Edwin Lindberg, the oldest boy was also quite ill when the family came to Fort Simpson. He was first hospitalized there for four years and then was transferred to Edmonton where he had several major operations for pulmonary tuberculosis. He was discharged in 1958. The youngest child in the Lindberg family, Arnold died in an oil rig explosion at Fort Liard in 1959. Mother Anna toiled on in Fort Simpson and became an icon, loved by all. She passed way in December 1997, a few days after her 88th birthday. After returning home to Ottawa in 1950, I communicated with Edwin a few times then lost contact and later assumed that he had not survived his illness. But in 1998 I was showing a friend the photo of the two Lindberg brothers beside their log home and he said: “I know that photo, Anna showed me her boys who died young.” And then my friend told me that he had recently visited the Lindbergs and that Edwin was alive and well and living with his wife Susan near the original homestead on The Long Reach, where the family started eighty years ago.

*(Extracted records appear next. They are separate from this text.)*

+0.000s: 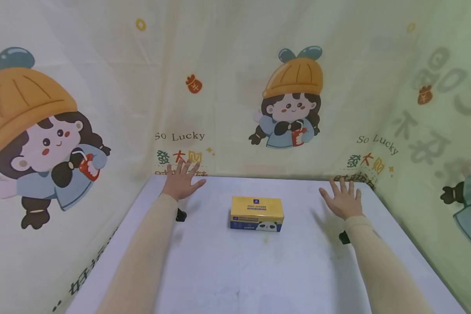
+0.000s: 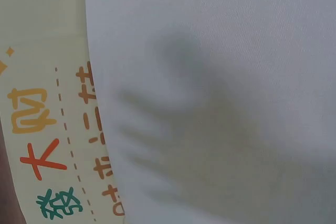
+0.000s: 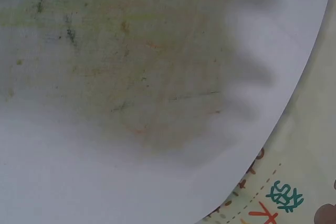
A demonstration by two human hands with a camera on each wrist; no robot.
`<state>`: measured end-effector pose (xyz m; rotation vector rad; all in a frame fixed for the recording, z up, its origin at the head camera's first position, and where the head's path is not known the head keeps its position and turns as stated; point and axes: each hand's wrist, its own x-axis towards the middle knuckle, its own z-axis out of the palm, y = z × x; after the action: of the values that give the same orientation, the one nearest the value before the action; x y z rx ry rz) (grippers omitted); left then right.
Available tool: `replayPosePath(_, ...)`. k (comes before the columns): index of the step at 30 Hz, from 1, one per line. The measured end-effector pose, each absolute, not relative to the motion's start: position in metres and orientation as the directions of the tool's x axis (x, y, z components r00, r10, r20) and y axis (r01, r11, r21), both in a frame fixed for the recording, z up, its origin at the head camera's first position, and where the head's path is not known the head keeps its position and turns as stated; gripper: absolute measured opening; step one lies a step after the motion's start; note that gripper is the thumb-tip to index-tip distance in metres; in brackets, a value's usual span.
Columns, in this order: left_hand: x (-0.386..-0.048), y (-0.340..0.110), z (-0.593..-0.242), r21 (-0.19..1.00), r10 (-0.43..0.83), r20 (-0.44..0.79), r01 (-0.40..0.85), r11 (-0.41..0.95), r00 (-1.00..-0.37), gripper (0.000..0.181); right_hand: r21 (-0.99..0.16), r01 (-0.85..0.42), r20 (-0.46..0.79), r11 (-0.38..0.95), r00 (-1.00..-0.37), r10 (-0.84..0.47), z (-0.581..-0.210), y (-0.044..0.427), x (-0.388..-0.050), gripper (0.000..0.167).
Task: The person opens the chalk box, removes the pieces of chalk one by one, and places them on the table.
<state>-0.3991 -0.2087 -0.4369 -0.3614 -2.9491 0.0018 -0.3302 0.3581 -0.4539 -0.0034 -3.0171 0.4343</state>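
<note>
left hand (image 1: 181, 183) and right hand (image 1: 344, 201), both spread and holding nothing, hover to either side of the yellow box (image 1: 257, 213), which sits on the tabletop (image 1: 220, 270); if one met it first, that uneven push could skew it.

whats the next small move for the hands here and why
Probably ease the left hand and the right hand inward toward the yellow box: both are spread and hold nothing, one on either side of it, neither touching it.
</note>
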Motion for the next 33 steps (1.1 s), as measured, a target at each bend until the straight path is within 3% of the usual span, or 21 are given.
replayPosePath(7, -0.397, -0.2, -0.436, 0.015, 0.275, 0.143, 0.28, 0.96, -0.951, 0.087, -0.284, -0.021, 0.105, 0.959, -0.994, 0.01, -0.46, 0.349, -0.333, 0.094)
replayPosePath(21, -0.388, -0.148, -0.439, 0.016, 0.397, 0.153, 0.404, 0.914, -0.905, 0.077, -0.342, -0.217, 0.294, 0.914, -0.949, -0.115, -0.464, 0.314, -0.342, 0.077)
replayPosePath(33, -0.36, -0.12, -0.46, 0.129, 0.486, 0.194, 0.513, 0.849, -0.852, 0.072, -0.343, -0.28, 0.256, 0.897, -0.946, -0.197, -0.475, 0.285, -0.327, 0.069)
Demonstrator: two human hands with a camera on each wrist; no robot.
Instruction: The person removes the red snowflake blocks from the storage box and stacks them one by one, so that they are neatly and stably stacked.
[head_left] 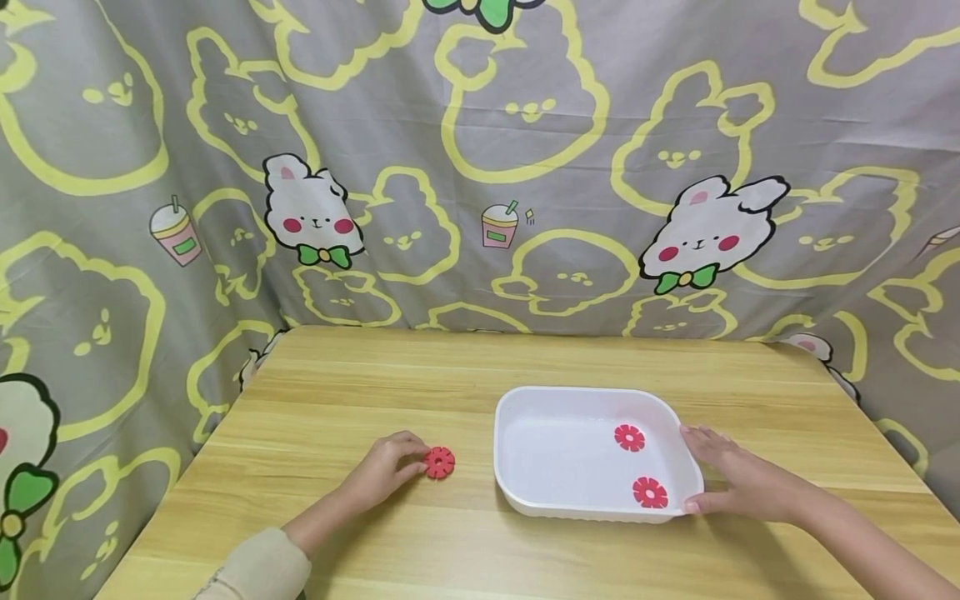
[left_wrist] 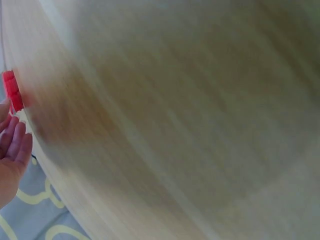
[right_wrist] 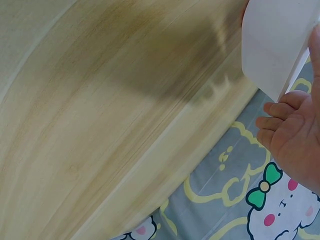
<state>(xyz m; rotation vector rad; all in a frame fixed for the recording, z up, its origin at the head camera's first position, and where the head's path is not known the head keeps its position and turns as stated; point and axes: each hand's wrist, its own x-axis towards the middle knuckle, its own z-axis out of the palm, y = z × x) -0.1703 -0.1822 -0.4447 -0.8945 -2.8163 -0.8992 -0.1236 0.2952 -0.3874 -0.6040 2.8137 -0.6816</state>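
In the head view, a red notched disc [head_left: 439, 462] is pinched at its left edge between the thumb and the fingers of the left hand [head_left: 384, 471]. This disc is held over the wooden table [head_left: 352, 400], to the left of a white tray [head_left: 555, 454] and apart from it; whether the table is touched by the disc cannot be told. Inside the tray, near its right end, two more red discs are seen: the far disc [head_left: 629, 437] and the near disc [head_left: 650, 492], with a gap between them. The right end of the tray is touched by the right hand [head_left: 742, 482], which is spread open, with the thumb placed at the near corner and the fingers farther back. Behind the table, a grey curtain [head_left: 408, 133] is hung, printed with yellow outlines and white rabbits.
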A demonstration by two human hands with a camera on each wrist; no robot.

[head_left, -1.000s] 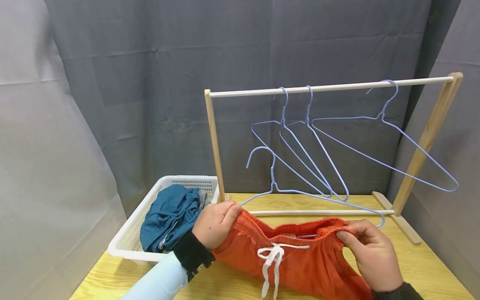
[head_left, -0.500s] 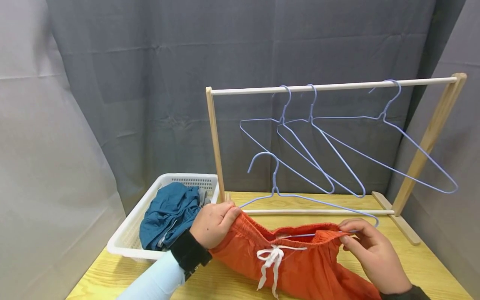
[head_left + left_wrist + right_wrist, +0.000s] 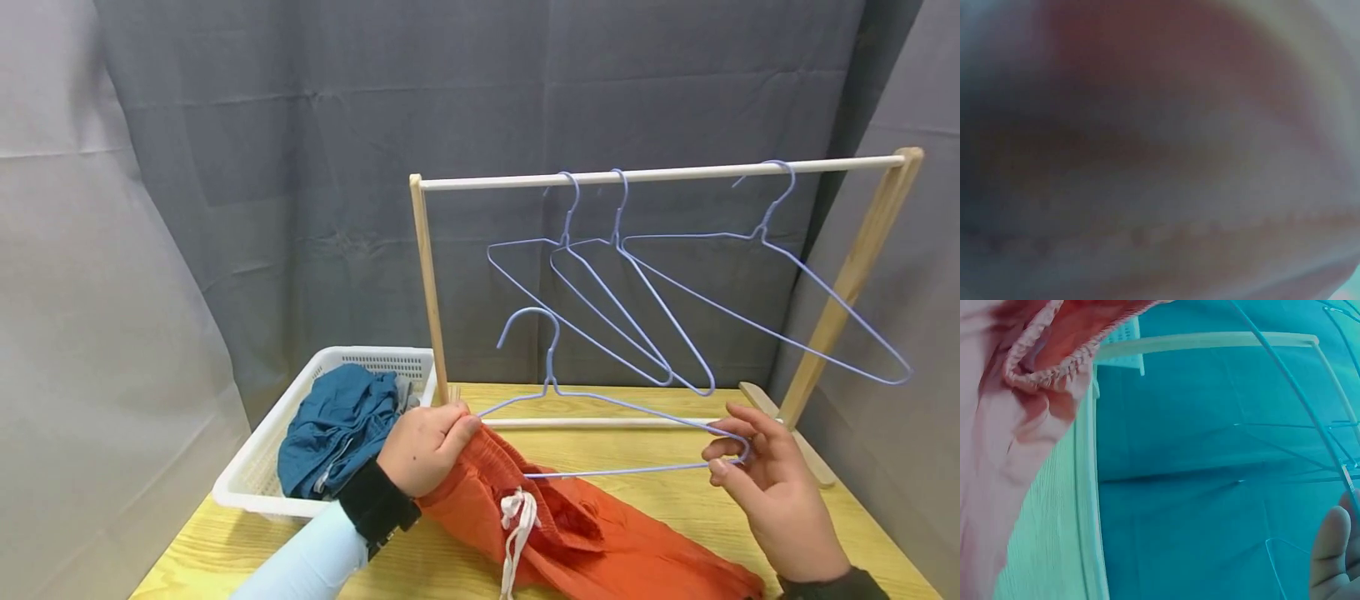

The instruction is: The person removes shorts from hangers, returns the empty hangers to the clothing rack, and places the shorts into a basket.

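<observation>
Orange drawstring shorts with a white cord hang from my left hand, which grips the left end of the waistband. A blue wire hanger stands up from the waistband, hook upward. Its left end runs behind my left hand, where the fabric hides it. My right hand pinches the hanger's bare right corner between thumb and fingers. The right side of the waistband droops below it, off that corner. In the right wrist view, the shorts hang at the left. The left wrist view is too blurred to read.
Several blue hangers hang from the rail of a wooden rack. A white basket with blue clothing stands at the left. Wooden tabletop lies beneath; grey cloth closes off the back.
My right hand has let go of the waistband and now holds the hanger's right corner. The right side of the shorts has dropped down. My left hand has stayed nearly still.
</observation>
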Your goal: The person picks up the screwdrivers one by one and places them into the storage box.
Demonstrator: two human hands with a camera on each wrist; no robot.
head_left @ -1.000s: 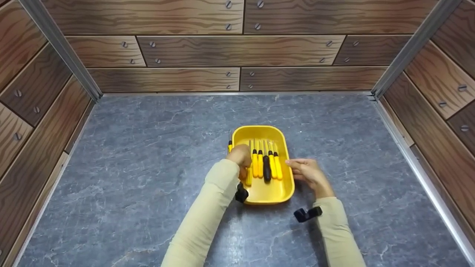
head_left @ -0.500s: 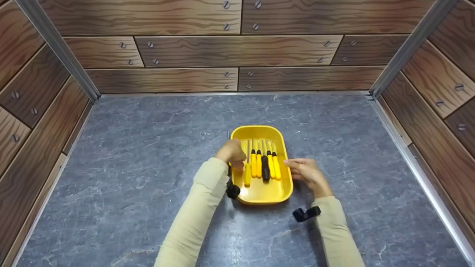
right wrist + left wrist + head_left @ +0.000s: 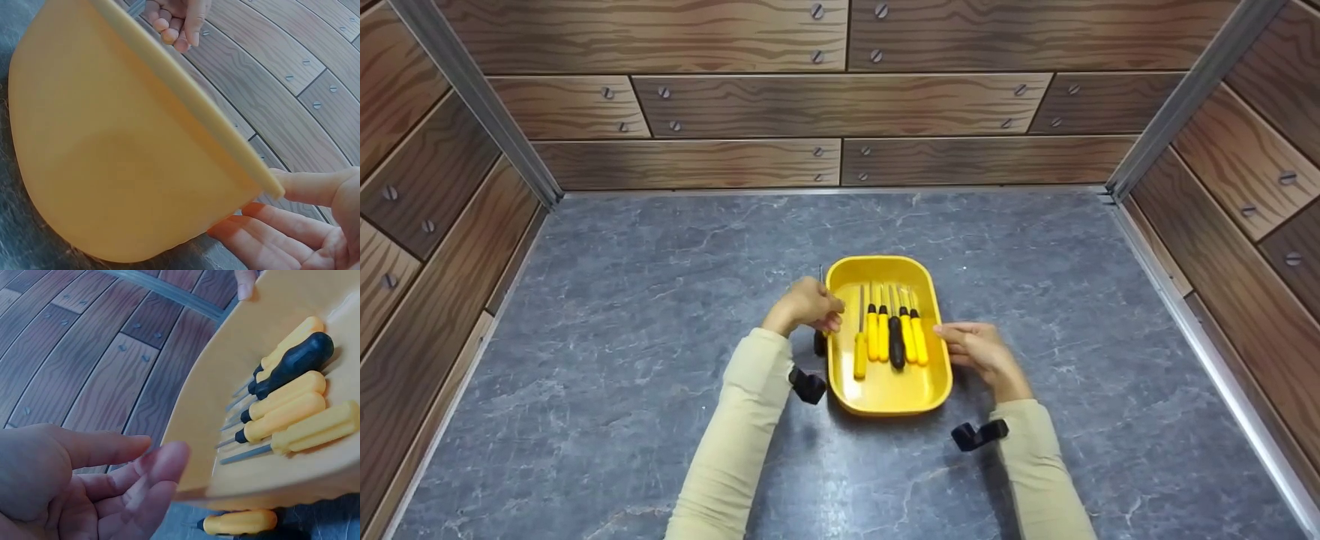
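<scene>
A yellow tray holds a row of several screwdrivers. Among them are a black-handled screwdriver and, leftmost, an all-yellow-handled screwdriver. My left hand hovers at the tray's left rim, its fingers loosely bent with nothing between them. On the opposite side my right hand pinches the tray's wall, thumb at the rim and fingers against the outside. Outside the tray, below my left hand, lies another yellow-handled screwdriver, with something dark beside it, mostly hidden.
The tray stands on a grey marbled tabletop. Wood-patterned walls enclose the back and both sides, with metal strips along the corners. A black wrist camera sits on the left sleeve, another black camera on the right.
My left hand has drawn out of the tray leftward to its rim, uncovering the leftmost yellow screwdriver inside. The right hand stays at the tray's right side.
</scene>
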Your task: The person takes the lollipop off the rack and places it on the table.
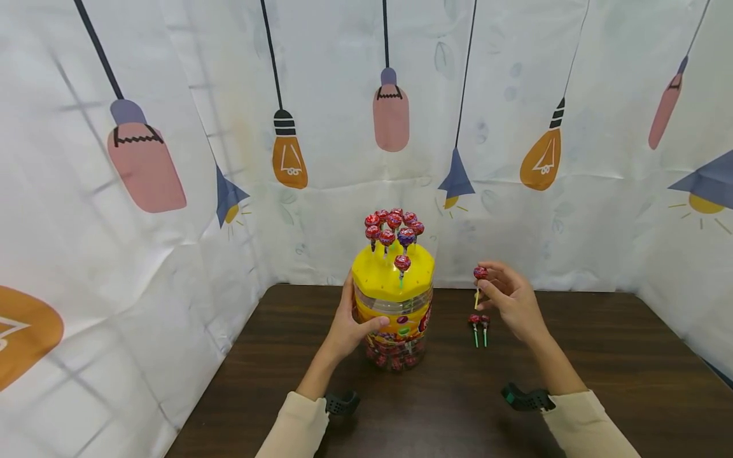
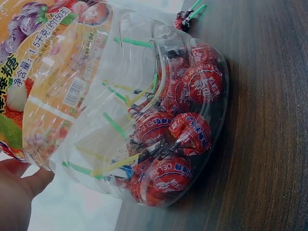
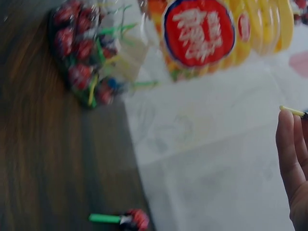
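A clear plastic jar (image 1: 395,312) with a yellow lid (image 1: 378,280) stands upright on the table. Several wrapped lollipops (image 1: 387,238) poke up from the lid by their sticks, and more lie inside the jar's bottom, seen well in the left wrist view (image 2: 173,130). My left hand (image 1: 348,327) grips the jar's left side, thumb across its front label. To the right, my right hand (image 1: 511,297) pinches one red-wrapped lollipop (image 1: 480,273) with a yellow stick, raised above the table; its stick end (image 3: 291,111) also shows in the right wrist view.
Two lollipops (image 1: 474,320) with green sticks lie side by side on the dark wooden table (image 1: 458,407), just below my right hand. A white curtain (image 1: 343,242) printed with hanging lamps stands behind and beside the table.
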A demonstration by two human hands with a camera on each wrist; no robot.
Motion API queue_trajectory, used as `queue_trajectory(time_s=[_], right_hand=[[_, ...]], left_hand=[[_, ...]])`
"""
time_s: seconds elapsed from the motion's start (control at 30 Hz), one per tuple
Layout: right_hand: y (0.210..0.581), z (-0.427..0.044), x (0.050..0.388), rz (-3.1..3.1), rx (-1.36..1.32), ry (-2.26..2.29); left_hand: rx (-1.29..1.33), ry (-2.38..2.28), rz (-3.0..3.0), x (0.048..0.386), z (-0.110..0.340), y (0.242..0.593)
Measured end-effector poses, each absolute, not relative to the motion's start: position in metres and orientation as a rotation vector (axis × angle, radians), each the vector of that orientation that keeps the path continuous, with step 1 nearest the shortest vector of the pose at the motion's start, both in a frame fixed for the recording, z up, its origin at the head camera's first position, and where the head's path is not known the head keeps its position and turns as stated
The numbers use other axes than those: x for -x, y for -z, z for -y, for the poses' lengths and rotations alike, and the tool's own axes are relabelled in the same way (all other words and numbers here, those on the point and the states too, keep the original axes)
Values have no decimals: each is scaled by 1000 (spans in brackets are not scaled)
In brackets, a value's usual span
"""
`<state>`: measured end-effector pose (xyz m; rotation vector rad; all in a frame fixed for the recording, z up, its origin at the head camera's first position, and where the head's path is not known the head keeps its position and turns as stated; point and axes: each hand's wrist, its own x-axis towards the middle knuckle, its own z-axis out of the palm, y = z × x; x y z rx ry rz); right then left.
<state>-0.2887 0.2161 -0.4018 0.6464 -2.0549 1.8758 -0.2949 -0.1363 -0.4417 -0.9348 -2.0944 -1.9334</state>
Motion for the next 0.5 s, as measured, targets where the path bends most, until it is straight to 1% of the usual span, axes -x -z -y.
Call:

After a confirmation phone call, I returned to Lindberg Landing with my wife Lois, where Edwin and his wife Susan greeted us at the same shore, on a similar beautiful July day, 49 years later. This reunion with the last member of a special family, for which I had great empathy and admiration, gave me tremendous pleasure. Edwin and Sue prevail at The Landing today, as unpretentious as ever, with their door wide open and a guest book to rival any “Who’s Who” in Canada. Susan tends a prolific garden and provides accommodation and meals for Nahanni trippers, and Edwin runs a log/lumber operation.